- Study expected to enroll approximately 275 patients
- Topline results expected in the first half of 2019
- TREBLE Phase 2 proof-of-concept results published in the Journal of the American Academy of Dermatology
MENLO PARK, Calif., Jan. 31, 2018 (GLOBE NEWSWIRE) -- Dermira, Inc. (NASDAQ:DERM), a biopharmaceutical company dedicated to bringing biotech ingenuity to medical dermatology by delivering differentiated, new therapies to the millions of patients living with chronic skin conditions, today announced the initiation of a Phase 2b dose-ranging study evaluating the safety and efficacy of lebrikizumab in adult patients with moderate-to-severe atopic dermatitis, the most common form of eczema. Lebrikizumab is a novel, humanized monoclonal antibody designed to bind to IL-13 with high affinity, specifically preventing heterodimerization of the IL-13/IL-4 receptor and subsequent signaling. IL-13 plays a central role in type 2 inflammation and is an important pathogenic mediator in atopic dermatitis.
“Millions of people suffer from atopic dermatitis, and despite recent treatment advances, additional therapeutic options are needed to safely and effectively manage this chronic skin condition,” said Luis Peña, chief development officer of Dermira. “Based on compelling Phase 2 proof-of-concept data in moderate-to-severe atopic dermatitis patients, we look forward to further evaluating lebrikizumab. We believe the Phase 2b dose-ranging study, with the introduction of a loading dose, as well as higher dosing regimens, will allow us to optimize the clinical profile of lebrikizumab in patients living with this debilitating condition.”
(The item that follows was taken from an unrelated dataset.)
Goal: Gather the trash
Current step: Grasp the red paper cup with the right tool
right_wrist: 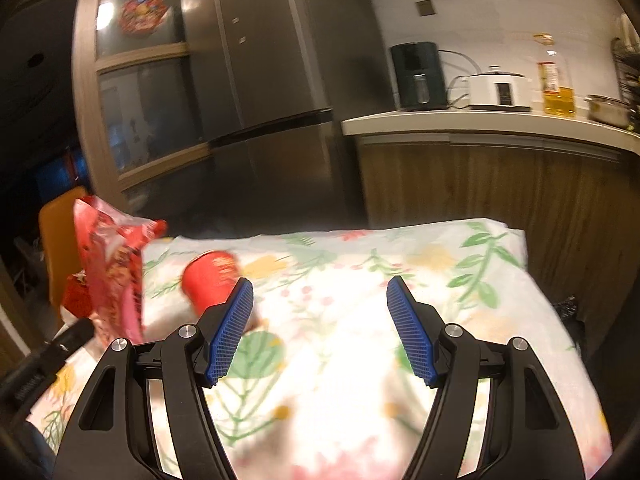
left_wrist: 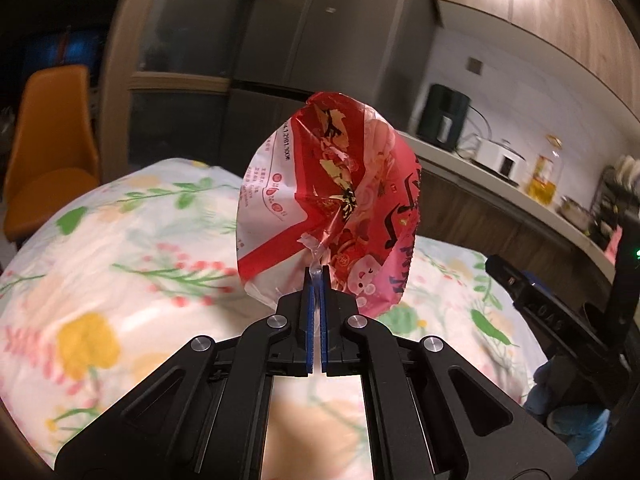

Lebrikizumab Phase 2b Study
The randomized, double-blind, placebo-controlled, parallel-group Phase 2b study is designed to evaluate the safety and efficacy of lebrikizumab as a monotherapy compared with placebo and to establish the dosing regimen for a potential Phase 3 program in patients with moderate-to-severe atopic dermatitis. The study is expected to enroll approximately 275 patients ages 18 years and older with moderate-to-severe atopic dermatitis at sites in the United States. The study will evaluate three active treatment groups compared to a placebo treatment group, for 16 weeks, with patients randomized in a 3:3:3:2 fashion:
- Treatment Group 1: A loading dose of 250 mg of lebrikizumab at week 0, followed by 125 mg of lebrikizumab every four weeks.
- Treatment Group 2: A loading dose of 500 mg of lebrikizumab at week 0, followed by 250 mg of lebrikizumab every four weeks.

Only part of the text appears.